I have fallen over more times that I can possibly say. Literally, in my variety of movement disciplines, and figuratively, into wells of recrimination and despair – I am no stranger to feeling like shit.
One particular evening a few weeks ago I rushed out of ballet class early to see the dance company Batsheva. The performance was simultaneously inspiring and deepened the gulf between where I am and what is possible.
That performance was the capstone on a challenging couple of weeks. I had been trying and failing bring all of my attention to ballet, and learn as quickly as possible. Instead, I was floundering through four hours of ballet technique every evening in a self-referential cycle of feeling awkward, making a mistake, and then feeling worse. To compound matters, though my professional life and dance life are mostly not directly overlapping, some of that despondency did seep into my workdays.

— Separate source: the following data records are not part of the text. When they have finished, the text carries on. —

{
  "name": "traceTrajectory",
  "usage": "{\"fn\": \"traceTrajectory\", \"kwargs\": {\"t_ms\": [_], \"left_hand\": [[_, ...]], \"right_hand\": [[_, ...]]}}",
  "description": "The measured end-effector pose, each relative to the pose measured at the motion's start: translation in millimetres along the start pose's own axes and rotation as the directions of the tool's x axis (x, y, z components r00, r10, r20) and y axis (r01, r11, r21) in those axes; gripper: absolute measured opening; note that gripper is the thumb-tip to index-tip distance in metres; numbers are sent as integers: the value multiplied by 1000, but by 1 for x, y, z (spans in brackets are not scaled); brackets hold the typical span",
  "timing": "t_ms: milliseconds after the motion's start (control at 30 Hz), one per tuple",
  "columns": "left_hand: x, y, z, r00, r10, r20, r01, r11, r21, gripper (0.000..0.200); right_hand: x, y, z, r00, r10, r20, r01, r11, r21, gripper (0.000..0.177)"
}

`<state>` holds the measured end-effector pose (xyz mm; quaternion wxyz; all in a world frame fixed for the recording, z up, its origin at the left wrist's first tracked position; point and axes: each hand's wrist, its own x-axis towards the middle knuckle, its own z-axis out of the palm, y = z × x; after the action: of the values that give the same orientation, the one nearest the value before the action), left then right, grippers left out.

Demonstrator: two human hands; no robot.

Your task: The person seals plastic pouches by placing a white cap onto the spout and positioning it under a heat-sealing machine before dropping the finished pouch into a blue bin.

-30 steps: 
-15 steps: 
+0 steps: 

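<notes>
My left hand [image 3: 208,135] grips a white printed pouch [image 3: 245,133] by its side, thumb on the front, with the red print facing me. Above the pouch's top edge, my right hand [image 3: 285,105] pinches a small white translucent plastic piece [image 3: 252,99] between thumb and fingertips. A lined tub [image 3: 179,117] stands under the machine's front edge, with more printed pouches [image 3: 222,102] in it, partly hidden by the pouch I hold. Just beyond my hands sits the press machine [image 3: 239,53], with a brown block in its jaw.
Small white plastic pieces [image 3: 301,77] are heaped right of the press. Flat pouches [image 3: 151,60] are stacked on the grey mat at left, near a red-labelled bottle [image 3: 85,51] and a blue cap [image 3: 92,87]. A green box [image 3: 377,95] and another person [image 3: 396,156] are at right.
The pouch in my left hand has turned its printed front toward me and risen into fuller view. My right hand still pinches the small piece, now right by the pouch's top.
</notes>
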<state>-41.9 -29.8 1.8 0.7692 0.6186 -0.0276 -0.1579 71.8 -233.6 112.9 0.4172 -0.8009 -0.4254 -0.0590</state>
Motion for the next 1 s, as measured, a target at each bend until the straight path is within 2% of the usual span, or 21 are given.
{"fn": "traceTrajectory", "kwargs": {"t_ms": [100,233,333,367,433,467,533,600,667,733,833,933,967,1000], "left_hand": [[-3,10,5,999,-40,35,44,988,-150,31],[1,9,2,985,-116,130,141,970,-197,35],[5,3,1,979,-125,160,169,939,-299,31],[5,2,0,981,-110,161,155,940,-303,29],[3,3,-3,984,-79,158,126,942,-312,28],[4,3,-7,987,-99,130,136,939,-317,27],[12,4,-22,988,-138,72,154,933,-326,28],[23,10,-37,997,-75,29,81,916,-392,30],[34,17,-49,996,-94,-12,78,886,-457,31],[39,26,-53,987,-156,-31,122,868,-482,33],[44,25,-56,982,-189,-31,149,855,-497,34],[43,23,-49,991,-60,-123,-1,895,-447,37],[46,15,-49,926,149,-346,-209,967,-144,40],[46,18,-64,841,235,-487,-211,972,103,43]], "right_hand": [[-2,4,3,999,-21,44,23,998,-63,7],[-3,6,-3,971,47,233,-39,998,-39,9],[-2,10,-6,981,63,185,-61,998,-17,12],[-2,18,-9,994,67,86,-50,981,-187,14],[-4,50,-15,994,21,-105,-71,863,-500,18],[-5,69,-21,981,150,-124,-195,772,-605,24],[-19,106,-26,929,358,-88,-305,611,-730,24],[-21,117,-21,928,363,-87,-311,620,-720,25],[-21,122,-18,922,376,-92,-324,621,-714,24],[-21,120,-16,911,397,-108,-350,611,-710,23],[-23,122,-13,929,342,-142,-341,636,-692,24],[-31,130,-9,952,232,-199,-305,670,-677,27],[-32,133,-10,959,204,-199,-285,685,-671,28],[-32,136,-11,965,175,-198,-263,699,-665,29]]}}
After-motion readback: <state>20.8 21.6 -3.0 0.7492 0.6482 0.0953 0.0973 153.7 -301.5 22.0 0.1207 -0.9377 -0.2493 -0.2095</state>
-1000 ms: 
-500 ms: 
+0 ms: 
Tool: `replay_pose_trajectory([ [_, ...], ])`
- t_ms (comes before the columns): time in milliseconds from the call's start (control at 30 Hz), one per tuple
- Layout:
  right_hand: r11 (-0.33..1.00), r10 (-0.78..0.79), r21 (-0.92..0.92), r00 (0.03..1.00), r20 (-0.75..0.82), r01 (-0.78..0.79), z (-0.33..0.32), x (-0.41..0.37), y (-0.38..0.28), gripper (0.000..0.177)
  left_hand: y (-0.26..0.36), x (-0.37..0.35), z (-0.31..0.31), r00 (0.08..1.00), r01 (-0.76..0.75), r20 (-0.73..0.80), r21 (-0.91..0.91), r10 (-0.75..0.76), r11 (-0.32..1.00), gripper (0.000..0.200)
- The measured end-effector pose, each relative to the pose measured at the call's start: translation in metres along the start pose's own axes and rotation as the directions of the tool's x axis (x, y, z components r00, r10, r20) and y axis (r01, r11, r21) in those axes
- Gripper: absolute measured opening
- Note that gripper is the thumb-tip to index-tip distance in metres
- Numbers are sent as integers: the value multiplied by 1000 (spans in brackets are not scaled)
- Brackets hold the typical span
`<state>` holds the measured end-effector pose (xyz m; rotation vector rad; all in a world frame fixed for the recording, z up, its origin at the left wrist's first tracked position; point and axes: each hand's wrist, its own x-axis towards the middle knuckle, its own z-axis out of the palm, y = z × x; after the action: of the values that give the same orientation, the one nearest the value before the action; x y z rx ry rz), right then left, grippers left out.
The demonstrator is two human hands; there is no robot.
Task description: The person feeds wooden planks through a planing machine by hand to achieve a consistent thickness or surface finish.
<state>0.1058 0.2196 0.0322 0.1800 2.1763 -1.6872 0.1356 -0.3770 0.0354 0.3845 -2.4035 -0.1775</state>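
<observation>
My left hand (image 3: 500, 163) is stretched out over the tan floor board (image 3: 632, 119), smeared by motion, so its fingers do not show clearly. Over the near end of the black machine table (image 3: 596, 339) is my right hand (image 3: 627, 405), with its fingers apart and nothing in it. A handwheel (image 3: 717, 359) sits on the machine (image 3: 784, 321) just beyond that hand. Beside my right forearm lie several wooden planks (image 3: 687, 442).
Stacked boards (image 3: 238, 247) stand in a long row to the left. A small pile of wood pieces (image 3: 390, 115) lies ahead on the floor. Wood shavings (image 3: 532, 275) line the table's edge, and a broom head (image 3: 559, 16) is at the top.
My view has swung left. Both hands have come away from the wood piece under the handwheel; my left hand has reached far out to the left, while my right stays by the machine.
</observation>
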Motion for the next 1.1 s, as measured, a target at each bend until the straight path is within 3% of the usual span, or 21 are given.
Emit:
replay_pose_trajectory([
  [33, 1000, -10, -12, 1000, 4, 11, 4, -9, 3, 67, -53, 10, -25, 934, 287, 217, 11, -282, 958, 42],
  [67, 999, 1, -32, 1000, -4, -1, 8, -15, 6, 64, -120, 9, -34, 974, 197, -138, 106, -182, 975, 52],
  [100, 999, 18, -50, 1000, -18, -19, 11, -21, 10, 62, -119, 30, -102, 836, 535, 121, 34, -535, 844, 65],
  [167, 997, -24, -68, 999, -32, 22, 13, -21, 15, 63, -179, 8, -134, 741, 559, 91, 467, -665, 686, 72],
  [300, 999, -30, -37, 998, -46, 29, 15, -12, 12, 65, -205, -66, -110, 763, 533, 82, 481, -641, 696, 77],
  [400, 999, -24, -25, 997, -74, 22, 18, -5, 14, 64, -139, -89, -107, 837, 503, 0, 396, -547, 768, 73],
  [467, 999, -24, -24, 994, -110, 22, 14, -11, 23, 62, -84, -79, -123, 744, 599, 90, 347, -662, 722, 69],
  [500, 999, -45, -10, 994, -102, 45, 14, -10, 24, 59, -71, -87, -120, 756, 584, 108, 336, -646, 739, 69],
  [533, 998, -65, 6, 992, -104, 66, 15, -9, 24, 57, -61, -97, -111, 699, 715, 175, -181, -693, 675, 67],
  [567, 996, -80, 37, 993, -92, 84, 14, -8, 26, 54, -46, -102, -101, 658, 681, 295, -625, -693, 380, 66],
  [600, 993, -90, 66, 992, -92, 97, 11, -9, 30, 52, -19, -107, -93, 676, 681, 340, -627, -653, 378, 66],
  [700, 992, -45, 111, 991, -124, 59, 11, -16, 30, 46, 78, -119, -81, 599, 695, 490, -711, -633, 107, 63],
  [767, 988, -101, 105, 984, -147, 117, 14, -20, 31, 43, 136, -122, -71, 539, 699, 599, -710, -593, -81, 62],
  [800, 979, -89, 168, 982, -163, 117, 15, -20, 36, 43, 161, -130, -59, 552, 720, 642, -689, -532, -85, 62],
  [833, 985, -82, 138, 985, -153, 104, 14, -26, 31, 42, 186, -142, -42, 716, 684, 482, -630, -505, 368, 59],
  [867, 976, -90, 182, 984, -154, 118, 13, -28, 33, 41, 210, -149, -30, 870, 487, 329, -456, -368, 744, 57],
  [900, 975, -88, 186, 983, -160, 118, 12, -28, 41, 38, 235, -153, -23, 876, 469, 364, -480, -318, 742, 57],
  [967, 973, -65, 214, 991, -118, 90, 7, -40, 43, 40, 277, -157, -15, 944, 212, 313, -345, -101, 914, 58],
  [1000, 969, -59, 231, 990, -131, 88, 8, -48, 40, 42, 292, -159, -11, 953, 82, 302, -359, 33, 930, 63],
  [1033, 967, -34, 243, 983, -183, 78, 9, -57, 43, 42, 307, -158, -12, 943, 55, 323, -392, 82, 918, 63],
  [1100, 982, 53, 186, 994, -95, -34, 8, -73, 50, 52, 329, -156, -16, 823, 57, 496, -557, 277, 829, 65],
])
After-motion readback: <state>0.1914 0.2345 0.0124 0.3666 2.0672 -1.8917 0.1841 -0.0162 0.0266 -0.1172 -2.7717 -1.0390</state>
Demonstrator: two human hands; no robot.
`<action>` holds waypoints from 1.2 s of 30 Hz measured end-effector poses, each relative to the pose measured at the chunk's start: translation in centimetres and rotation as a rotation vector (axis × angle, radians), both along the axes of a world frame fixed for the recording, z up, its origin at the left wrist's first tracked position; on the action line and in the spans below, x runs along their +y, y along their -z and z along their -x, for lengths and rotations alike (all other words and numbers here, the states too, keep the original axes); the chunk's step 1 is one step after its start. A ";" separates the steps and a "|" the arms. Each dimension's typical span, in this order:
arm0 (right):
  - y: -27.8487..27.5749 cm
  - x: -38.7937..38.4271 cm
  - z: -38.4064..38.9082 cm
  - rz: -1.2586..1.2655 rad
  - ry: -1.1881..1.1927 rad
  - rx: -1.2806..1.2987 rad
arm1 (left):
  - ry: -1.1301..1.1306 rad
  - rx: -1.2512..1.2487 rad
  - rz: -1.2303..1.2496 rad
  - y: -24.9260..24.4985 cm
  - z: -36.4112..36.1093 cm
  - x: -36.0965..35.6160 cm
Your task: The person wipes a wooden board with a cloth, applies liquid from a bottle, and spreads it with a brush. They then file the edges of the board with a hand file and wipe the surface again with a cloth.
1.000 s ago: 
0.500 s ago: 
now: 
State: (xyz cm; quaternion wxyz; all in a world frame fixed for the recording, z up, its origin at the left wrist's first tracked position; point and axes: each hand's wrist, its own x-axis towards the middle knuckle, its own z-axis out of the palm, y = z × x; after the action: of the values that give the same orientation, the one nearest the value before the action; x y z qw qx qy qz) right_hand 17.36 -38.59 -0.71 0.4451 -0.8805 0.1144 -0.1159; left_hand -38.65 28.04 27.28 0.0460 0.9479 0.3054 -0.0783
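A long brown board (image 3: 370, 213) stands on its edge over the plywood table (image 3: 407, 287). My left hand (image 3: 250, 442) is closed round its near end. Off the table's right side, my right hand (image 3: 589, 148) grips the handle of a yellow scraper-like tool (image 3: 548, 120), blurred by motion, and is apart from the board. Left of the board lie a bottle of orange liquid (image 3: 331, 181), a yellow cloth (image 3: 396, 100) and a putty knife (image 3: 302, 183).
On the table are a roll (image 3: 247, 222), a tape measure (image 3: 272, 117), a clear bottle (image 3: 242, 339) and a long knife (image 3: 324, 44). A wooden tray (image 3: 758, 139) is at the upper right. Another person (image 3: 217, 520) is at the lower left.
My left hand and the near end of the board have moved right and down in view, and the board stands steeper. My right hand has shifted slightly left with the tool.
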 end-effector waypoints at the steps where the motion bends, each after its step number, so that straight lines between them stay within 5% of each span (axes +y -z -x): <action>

I’m on the mend from a whirlwind of activity, action and misery, and I’m excited to report that there’s bright sunlight at the end of this tunnel. Every tunnel I’ve ever been in the midst of seems to eventually reveal sunshine.
In reflecting about my experience of that period of a few weeks that culminated in the Batsheva performance I notice that this fall into a descending cycle, like the last and all the others, wasn’t any easier. I’m quite as capable of making myself unhappy as I was as an angst-ridden teenager just beginning to date, or a hormone-heady early-twenties scared of my place in the world. If anything, these days my unhappiness is more nuanced and more complicated. I’m more aware, and feel like I have more to lose. It turns out that falling down doesn’t get any easier.
There is an upside to this story. From the middle of my ballet upset or in watching Batsheva and wondering how I could fall so far short of what is possible, my assent to joy seemed impossible. And yet through my writing practice and asking myself a few loving questions, I realize that no matter how inadequate I feel, I will keep on trying.
It is probably a combination of the passage of time and application of specific tools I have cultivated, but I am pleasantly surprised at my rapid return to normalcy. While the fall was no less arduous than any I’ve experienced, the return to comfortable action was. Through practice, we can get better at picking ourselves back up and trying again.